● Problem requirements: Keep only the lines of the data below that contain "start", and copy them.

[Available data]

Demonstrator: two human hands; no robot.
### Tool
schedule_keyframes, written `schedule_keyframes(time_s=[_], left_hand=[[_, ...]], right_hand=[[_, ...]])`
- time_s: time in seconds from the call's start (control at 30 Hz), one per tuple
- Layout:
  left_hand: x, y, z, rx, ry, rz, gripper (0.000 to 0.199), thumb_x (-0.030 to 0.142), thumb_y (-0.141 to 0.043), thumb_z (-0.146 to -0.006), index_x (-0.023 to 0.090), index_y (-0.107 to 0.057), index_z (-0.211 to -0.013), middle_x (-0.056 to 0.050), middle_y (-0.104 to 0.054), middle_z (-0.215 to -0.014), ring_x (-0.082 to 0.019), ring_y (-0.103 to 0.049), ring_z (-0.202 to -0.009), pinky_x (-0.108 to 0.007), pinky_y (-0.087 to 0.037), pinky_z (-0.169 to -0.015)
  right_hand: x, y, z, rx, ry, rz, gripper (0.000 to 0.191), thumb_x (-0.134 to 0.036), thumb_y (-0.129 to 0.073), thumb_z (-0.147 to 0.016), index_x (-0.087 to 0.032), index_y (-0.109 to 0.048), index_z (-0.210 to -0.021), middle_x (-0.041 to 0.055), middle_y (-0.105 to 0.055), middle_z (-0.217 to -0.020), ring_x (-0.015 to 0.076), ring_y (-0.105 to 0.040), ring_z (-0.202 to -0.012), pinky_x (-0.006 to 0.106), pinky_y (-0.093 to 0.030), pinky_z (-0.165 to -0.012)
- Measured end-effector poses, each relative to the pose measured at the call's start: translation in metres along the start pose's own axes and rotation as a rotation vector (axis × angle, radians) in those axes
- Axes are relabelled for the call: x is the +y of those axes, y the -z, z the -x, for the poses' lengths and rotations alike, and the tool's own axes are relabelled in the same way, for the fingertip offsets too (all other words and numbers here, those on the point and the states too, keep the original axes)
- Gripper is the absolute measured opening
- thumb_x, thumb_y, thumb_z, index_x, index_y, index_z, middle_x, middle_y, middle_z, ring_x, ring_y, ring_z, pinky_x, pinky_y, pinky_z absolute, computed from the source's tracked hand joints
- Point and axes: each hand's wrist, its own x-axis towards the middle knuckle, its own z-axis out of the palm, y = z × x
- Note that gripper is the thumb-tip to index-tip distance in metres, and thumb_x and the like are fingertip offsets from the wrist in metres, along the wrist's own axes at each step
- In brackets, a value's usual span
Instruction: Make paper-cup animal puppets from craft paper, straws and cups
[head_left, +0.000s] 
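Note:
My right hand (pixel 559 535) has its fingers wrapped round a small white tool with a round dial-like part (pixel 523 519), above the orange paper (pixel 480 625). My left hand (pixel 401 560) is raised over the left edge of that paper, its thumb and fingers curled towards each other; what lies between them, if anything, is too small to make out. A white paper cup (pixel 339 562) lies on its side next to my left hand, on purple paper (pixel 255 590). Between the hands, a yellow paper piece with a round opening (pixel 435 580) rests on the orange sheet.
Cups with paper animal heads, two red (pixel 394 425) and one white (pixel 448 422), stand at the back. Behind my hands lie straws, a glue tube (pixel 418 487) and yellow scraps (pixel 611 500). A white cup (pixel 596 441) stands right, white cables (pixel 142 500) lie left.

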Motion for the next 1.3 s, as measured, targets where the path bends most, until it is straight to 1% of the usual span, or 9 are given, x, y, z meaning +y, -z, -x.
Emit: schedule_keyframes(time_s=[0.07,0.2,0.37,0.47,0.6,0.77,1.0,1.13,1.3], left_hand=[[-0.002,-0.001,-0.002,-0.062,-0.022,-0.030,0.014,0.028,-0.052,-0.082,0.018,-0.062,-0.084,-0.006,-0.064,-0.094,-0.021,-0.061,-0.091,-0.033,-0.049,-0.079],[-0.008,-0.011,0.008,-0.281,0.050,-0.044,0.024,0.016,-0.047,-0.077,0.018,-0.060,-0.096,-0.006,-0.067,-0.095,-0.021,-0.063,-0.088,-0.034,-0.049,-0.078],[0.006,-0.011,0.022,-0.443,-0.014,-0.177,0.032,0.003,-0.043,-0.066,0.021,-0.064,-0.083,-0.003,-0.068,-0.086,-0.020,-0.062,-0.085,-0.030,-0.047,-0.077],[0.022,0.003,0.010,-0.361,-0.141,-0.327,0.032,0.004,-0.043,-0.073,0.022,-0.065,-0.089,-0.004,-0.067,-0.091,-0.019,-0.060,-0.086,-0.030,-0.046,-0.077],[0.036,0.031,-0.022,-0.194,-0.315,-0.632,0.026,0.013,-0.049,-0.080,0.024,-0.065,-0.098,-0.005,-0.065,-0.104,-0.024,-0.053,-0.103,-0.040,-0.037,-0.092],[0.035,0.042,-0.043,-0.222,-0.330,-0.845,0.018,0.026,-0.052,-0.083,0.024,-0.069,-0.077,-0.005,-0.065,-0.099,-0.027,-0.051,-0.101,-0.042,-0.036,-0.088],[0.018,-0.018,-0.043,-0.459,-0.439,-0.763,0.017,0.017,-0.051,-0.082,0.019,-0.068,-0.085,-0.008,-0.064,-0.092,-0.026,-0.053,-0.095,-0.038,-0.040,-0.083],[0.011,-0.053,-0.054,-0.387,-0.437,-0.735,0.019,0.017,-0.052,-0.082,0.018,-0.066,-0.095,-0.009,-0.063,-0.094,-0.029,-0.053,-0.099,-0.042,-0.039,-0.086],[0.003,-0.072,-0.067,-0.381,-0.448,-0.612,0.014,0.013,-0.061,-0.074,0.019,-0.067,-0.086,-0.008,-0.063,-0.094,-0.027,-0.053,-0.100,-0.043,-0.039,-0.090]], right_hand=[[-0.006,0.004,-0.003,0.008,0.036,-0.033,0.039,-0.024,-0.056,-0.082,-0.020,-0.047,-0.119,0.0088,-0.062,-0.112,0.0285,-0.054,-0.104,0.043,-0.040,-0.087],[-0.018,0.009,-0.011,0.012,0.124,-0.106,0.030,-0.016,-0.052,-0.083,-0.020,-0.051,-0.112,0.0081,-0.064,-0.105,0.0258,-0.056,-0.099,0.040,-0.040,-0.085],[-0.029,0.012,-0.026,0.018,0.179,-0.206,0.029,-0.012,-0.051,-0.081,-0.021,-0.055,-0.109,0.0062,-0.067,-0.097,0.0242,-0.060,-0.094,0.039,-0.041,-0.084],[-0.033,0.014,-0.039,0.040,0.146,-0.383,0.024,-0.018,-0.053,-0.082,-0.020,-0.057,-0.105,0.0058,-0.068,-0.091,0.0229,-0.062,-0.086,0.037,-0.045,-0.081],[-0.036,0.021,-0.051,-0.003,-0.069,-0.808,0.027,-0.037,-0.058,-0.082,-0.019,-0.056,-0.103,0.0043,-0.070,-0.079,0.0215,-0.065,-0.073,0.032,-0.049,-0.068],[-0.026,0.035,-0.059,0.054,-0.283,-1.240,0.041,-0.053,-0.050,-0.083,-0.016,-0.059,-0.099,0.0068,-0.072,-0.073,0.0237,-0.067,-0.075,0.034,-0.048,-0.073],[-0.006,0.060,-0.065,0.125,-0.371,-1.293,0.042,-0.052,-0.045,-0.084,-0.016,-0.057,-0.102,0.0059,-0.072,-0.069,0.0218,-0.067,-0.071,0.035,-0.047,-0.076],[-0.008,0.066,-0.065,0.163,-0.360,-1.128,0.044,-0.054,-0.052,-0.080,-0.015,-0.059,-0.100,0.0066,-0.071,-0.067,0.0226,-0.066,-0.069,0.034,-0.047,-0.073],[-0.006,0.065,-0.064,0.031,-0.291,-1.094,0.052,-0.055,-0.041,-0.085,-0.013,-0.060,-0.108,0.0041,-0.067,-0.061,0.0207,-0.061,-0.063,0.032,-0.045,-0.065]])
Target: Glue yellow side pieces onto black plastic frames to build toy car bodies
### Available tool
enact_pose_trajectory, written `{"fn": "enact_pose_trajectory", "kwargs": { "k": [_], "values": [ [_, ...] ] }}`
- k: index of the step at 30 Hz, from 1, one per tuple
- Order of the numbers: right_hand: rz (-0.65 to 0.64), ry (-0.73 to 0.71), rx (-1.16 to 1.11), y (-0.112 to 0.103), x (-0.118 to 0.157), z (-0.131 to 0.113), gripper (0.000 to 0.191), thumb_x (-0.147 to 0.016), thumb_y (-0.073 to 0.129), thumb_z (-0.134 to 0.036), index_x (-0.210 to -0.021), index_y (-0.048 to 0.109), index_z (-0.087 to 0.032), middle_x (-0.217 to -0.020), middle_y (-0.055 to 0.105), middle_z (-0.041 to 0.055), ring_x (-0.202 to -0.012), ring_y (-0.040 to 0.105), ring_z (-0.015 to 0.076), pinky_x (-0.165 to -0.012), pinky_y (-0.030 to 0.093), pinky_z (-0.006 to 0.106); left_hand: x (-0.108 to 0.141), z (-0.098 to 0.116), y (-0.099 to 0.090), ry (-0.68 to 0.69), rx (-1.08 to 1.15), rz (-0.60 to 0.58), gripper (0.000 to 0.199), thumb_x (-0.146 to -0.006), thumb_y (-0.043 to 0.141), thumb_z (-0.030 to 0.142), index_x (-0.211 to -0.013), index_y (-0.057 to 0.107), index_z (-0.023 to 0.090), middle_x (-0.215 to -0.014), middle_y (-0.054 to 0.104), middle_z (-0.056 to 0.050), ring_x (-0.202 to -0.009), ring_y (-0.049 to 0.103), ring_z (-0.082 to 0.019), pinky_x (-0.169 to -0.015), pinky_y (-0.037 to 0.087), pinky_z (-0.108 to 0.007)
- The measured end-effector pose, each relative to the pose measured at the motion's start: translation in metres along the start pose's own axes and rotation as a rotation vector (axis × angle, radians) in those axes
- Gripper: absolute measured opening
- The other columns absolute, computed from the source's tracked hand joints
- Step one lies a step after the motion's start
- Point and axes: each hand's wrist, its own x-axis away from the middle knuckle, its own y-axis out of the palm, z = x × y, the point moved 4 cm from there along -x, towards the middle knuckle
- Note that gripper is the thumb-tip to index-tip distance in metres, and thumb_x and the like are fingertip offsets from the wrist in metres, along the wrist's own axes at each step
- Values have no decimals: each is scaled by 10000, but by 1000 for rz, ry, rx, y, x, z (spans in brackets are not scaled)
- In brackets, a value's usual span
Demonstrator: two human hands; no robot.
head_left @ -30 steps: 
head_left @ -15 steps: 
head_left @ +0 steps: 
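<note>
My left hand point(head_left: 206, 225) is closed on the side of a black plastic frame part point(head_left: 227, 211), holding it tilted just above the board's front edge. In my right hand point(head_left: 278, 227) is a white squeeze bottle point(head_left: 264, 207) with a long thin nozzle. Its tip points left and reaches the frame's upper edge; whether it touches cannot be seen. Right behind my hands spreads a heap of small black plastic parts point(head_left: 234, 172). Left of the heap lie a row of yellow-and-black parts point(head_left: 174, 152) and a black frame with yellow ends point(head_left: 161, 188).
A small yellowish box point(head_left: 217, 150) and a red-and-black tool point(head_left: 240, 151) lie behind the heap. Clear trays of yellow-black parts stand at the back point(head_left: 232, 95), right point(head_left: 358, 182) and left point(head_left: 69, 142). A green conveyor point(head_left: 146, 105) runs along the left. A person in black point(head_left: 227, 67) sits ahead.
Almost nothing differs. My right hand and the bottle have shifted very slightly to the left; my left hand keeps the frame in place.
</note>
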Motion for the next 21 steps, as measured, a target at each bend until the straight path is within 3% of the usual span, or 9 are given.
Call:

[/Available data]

● Answer to the problem:
- time_s: time in seconds from the call's start (control at 30 Hz), one per tuple
- Measured end-effector poses, each relative to the pose measured at the call's start: translation in metres along the start pose's own axes and rotation as a rotation vector (axis × angle, radians) in those axes
- The measured end-effector pose, each relative to the pose measured at the motion's start: translation in metres along the start pose's own axes and rotation as a rotation vector (axis × angle, radians) in those axes
- Step one lies a step after the motion's start

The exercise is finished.